Another situation that requires a mixer to generate DTMF occurs when DTMF is required to manually connect two separate conferences, using an out-dial process.

Compensating for Network Issues: The Jitter Buffer

Receivers must handle three potential anomalies in the input audio stream:

  • RTP packets arriving at a receiver may exhibit variability in arrival times (jitter), encountered during transmission over the network.

  • Packets may arrive at the mixer in the incorrect order.

  • RTP packets can be duplicated in the network, resulting in two or more of the same packet.

However, for the mixer to operate properly, it must receive a stream of packets with uniform interpacket spacing, in the order they were transmitted.

A jitter buffer at the input of the receiver corrects error conditions introduced by the packet network and provides the mixer with a continuous stream of data. For each input stream, the receiver allocates a jitter buffer. As packets arrive, the receiver places the packets in the jitter buffer and then reorders the packets using the RTP sequence number. Duplicate packets are discarded.

A jitter buffer maintains an input buffer level, equal to the amount of data in the buffer, measured in units of time. This input buffer level may have a fixed or dynamic size. If the jitter buffer is a fixed size, it is not changed based on packet arrival characteristics.

In more-advanced implementations, the buffer can have a dynamic size and is referred to as an adaptive jitter buffer. In the dynamic or adaptive mode, as packets begin to arrive, the jitter buffer algorithm can recalculate the buffer size needed based on the packet arrival pattern. If the incoming stream exhibits highly variable rates of packet arrival, the algorithm maintains a larger steady-state input buffer level to absorb momentary periods of input buffer starvation. When this occurs, the buffer is unable to provide packets at the real-time audio rate.

A large jitter buffer level provides more protection against jitter buffer starvation. However, if a jitter buffer maintains an input level that is too large, the jitter buffer adds significant delay to the stream, resulting in perceptible audio delay.
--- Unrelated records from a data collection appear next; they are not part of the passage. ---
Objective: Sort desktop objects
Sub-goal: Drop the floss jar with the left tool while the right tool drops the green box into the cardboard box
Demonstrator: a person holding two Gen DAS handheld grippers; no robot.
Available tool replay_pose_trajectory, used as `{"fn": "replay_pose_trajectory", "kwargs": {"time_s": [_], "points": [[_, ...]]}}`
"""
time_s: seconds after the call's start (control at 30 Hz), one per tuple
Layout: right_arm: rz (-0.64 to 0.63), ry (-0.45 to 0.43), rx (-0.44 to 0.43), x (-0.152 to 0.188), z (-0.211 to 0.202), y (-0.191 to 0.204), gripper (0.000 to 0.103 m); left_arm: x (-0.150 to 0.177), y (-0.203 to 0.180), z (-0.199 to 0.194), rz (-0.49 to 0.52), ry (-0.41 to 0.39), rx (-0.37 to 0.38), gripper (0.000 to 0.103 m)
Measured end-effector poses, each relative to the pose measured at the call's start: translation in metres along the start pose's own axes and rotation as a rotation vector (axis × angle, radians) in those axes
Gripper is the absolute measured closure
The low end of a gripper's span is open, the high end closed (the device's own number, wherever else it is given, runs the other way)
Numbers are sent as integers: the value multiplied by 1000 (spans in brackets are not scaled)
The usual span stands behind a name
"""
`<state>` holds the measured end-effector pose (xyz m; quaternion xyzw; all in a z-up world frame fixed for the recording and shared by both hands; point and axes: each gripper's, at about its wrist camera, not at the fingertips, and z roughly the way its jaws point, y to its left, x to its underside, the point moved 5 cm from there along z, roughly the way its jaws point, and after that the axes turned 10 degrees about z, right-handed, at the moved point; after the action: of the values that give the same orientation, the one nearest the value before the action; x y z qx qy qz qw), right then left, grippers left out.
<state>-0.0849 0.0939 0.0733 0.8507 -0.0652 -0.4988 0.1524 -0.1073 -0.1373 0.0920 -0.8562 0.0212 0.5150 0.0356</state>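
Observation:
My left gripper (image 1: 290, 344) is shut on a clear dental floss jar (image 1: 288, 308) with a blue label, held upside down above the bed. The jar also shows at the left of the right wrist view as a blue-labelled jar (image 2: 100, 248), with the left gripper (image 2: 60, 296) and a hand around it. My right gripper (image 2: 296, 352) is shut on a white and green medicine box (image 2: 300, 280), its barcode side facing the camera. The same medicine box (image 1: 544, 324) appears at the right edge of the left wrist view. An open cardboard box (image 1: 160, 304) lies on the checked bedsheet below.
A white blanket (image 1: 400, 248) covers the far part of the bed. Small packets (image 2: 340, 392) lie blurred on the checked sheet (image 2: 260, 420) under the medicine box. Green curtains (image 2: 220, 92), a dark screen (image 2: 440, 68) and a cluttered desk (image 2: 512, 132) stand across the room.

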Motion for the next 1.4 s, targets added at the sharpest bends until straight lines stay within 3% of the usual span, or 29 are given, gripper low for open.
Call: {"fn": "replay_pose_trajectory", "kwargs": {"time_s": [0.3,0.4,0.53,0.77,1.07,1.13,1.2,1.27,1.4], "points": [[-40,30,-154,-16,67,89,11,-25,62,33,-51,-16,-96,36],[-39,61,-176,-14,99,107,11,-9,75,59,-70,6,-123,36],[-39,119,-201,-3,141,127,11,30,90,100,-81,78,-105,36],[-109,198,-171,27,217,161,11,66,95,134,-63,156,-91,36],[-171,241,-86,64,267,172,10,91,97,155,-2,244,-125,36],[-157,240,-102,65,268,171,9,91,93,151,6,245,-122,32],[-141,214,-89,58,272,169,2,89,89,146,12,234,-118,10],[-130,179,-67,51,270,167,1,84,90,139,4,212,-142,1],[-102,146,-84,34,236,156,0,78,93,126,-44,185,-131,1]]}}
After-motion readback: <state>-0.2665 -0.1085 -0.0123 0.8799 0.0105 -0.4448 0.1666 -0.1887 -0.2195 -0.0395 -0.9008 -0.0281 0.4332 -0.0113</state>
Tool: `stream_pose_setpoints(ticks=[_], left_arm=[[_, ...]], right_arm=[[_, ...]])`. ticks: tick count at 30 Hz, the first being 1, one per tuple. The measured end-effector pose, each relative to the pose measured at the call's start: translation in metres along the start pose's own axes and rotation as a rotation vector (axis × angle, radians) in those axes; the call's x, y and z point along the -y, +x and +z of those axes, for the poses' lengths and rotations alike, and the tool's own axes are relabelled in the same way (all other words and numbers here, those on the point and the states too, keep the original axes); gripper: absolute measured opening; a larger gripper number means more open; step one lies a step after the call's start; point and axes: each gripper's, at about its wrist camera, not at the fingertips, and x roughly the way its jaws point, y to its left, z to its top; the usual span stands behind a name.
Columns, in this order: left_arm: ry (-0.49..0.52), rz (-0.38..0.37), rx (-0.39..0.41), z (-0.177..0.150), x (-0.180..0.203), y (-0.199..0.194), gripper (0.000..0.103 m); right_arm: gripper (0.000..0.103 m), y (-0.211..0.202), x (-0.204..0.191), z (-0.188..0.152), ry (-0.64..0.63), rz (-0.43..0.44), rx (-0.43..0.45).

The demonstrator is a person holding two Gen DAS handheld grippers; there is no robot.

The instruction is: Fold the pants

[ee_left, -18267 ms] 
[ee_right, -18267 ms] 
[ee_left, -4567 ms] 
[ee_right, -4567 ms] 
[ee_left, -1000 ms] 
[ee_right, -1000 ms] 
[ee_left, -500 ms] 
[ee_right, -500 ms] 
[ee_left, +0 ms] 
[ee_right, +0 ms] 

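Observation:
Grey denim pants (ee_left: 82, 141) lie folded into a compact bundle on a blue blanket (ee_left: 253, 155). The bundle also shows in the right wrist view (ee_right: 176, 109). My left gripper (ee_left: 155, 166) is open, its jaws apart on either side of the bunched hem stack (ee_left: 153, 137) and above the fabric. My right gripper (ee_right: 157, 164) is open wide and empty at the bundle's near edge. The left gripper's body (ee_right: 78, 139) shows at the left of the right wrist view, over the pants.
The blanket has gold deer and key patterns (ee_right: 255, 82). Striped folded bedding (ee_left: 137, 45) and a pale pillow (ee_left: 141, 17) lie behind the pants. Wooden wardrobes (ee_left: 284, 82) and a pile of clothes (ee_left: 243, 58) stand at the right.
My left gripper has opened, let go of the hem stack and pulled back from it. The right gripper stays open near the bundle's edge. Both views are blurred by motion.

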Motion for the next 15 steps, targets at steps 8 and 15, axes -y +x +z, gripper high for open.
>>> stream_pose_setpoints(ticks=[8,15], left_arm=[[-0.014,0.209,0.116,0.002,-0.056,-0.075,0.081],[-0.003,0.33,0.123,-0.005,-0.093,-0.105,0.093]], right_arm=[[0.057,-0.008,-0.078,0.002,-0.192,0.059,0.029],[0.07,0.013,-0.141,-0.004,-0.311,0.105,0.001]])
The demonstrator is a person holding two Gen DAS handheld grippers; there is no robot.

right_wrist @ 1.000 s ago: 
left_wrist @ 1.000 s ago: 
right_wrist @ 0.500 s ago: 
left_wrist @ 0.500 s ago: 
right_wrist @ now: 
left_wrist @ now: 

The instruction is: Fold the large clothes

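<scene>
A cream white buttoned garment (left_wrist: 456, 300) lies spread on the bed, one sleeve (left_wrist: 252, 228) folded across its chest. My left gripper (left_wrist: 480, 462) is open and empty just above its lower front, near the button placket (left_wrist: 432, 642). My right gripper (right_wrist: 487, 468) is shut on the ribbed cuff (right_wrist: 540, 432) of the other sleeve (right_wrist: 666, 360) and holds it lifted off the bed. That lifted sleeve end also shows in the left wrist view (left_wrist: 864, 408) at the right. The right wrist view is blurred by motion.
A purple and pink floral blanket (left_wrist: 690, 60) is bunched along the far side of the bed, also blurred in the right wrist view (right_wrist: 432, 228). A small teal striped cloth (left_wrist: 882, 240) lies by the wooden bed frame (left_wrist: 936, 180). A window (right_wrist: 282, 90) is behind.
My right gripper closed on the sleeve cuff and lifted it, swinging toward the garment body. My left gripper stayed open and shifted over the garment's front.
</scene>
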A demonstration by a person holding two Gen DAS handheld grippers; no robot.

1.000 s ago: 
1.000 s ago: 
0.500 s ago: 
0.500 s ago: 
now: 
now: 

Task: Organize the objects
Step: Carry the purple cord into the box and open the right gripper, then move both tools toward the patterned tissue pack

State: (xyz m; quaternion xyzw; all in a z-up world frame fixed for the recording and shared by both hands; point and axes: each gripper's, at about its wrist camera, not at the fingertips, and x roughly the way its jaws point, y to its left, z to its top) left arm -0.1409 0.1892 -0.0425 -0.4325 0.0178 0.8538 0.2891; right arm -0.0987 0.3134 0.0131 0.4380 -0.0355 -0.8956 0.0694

If the jitter buffer level is small, the latency is reduced, but the buffer provides less protection against starvation. If the packet experiences a high delay through the network and arrives late, the mixer is forced to play concealed audio in place of the packet. In this case, the jitter buffer discards the packet if it arrives too late to play. The mixer cannot always produce acceptable concealed audio to replace the discarded packet, a situation that can result in audio quality issues, in the form of audible clicks and pops in the output stream.

Generally, an audio jitter buffer should be sized as small as possible to avoid excess latency while avoiding RTP packet starvation.

Send-Side Voice Activity Detection Module

Voice Activity Detection (VAD) is a network optimization that omits packets with a low energy level. If the energy level drops below a certain threshold, RTP packets are no longer transmitted. The use of VAD can significantly reduce the amount of bandwidth consumed by a VoIP call. When VAD is active, the sending side stops transmitting audio RTP packets and instead transmits a special silence packet to the remote device. The silence packet carries a silence detection (SID) payload, indicating that packets are not being sent because VAD is active. The receiving side can then generate a local replacement stream to the listener, referred to as comfort noise. This process is known as comfort noise generation (CNG). Receipt of a silence packet also notifies the receiver that it can temporarily suspend packet loss calculations.

Receive-Side Voice Activity Detection Module

The receive-side VAD module serves two purposes. It examines the incoming RTP packets for voice content and flushes the jitter buffer if a silence packet is received. The silence packet indicates that the sender is no longer actively sending RTP packets with audio data.

The second purpose is to check the incoming packets to identify whether the packet contains speech from a participant or ambient background noise. If the packet is deemed to be background noise, the receiver does not include the stream in the audio mix.

Speaker Selection Module

The speaker selection module is a critical component of the conferencing system. Its purpose is to examine incoming streams and select the correct streams for inclusion in the set of mixed participants. The speaker selection algorithm should change the current mix of participants in a way that is smooth and imperceptible to the participants. It should also avoid clipping the leading and trailing part of talk spurts.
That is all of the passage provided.